- [AIM OF THE TASK] Among the entries below, only the lines starting at the one with "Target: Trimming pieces" and ending at the one with "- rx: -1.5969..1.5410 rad", both included, are to be printed exactly.

--

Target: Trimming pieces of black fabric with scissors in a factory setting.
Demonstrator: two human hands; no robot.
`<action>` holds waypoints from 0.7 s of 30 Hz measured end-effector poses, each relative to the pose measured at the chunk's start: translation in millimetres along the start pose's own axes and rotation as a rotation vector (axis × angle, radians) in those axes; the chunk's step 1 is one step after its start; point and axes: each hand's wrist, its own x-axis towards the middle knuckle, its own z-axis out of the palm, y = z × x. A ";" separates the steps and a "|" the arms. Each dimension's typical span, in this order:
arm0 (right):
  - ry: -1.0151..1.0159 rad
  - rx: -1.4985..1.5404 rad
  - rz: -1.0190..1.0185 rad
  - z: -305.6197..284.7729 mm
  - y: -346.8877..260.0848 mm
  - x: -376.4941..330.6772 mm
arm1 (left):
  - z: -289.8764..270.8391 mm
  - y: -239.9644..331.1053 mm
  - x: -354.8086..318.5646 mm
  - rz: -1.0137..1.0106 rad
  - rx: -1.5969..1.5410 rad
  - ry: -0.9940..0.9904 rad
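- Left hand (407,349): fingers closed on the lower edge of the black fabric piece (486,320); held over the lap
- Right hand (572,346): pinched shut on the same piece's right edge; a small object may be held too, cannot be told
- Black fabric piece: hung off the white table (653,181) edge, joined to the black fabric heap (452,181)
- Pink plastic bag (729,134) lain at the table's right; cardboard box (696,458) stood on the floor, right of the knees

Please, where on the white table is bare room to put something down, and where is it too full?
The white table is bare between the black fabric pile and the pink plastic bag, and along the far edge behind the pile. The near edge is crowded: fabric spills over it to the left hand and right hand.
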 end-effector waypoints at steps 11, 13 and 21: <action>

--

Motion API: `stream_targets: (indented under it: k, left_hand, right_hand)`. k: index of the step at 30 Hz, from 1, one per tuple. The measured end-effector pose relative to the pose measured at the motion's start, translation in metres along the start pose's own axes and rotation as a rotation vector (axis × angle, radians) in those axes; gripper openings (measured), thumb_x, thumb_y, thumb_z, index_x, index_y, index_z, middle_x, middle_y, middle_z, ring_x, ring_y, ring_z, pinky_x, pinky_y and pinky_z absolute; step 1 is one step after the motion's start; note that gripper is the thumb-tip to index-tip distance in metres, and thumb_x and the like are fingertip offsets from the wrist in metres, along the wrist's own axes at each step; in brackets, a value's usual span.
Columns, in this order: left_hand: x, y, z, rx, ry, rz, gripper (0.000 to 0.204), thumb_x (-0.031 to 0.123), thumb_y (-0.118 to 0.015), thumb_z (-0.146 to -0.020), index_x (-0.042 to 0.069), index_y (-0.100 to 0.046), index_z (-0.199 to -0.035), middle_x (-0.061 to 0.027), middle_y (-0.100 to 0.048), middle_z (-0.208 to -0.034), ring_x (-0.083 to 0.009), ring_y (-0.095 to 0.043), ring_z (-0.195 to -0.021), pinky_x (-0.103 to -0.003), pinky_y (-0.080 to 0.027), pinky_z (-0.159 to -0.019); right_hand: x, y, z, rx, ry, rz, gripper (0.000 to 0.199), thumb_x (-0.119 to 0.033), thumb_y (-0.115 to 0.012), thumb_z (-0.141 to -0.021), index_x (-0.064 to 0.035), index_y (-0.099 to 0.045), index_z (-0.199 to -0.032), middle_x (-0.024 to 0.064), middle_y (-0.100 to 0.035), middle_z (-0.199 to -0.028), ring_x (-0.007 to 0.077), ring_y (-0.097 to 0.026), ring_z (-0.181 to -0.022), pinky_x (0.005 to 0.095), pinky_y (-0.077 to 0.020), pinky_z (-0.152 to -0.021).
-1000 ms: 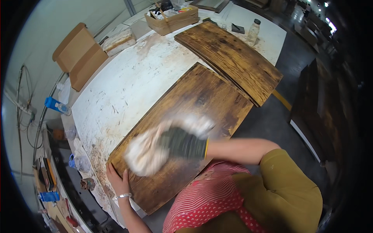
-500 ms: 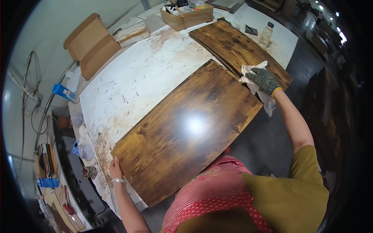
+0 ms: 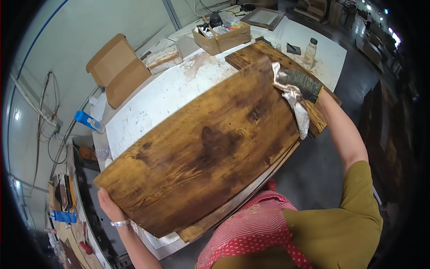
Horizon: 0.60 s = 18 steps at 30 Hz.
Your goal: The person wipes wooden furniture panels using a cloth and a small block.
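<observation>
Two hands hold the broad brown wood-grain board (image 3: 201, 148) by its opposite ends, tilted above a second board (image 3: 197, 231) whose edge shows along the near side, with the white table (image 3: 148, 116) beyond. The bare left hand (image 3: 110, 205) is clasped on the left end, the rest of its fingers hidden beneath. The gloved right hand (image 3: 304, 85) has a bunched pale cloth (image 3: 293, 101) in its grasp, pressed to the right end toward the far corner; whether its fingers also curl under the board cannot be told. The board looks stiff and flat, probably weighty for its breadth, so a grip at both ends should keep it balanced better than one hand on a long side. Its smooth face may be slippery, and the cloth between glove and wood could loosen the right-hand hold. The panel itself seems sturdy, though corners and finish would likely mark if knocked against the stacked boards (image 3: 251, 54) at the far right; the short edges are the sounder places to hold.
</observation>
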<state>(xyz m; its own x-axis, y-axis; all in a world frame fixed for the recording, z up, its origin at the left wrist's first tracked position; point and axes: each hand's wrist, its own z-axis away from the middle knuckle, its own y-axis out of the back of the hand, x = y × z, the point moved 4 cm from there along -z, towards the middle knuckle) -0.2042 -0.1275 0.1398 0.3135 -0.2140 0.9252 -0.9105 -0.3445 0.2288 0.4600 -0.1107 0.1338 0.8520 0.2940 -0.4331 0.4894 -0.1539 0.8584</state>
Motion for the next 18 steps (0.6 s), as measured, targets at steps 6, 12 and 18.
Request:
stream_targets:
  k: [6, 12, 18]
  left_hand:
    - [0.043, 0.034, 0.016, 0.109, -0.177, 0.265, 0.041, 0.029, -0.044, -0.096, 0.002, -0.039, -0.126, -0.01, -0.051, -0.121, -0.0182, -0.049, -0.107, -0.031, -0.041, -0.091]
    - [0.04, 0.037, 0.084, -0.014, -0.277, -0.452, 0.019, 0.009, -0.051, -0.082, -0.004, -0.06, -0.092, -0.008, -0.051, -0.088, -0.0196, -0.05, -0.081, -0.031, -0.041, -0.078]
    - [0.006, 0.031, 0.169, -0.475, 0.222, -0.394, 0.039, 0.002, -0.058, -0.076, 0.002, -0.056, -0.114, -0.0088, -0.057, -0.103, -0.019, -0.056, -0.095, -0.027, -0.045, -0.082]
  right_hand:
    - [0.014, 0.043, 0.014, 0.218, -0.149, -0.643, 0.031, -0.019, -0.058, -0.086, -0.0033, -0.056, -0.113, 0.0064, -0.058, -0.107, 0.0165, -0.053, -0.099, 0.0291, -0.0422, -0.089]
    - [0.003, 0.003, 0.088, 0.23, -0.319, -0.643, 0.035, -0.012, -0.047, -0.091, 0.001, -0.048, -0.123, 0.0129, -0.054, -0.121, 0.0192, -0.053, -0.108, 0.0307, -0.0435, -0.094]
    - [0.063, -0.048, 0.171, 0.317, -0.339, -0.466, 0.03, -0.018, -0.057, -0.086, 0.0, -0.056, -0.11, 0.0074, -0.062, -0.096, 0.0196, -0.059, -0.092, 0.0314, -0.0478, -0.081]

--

- [ANSWER SPACE]
Target: Trimming pieces of black fabric with scissors in a factory setting.
Demonstrator: two human hands; no robot.
`<action>` holds waypoints from 0.7 s of 30 Hz measured end-effector poses, each relative to the pose measured at the chunk's start: translation in millimetres along the start pose's own axes and rotation as a rotation vector (axis × angle, radians) in those axes; the chunk's step 1 is one step after its start; point and axes: each hand's wrist, its own x-axis towards the middle knuckle, its own z-axis out of the palm, y = z × x. A ";" separates the steps and a "|" the arms. Each dimension's typical span, in this order:
arm0 (right):
  - ry: -1.0151..1.0159 rad
  - rx: -1.4985..1.5404 rad
  - rz: -1.0190..1.0185 rad
  - z: -305.6197..284.7729 mm
  - y: -346.8877..260.0848 mm
  - x: -376.4941..330.6772 mm
arm1 (left):
  - z: -289.8764..270.8391 mm
  - y: -239.9644..331.1053 mm
  - x: -354.8086..318.5646 mm
  - rz: -1.0137..1.0106 rad
  - rx: -1.5969..1.5410 rad

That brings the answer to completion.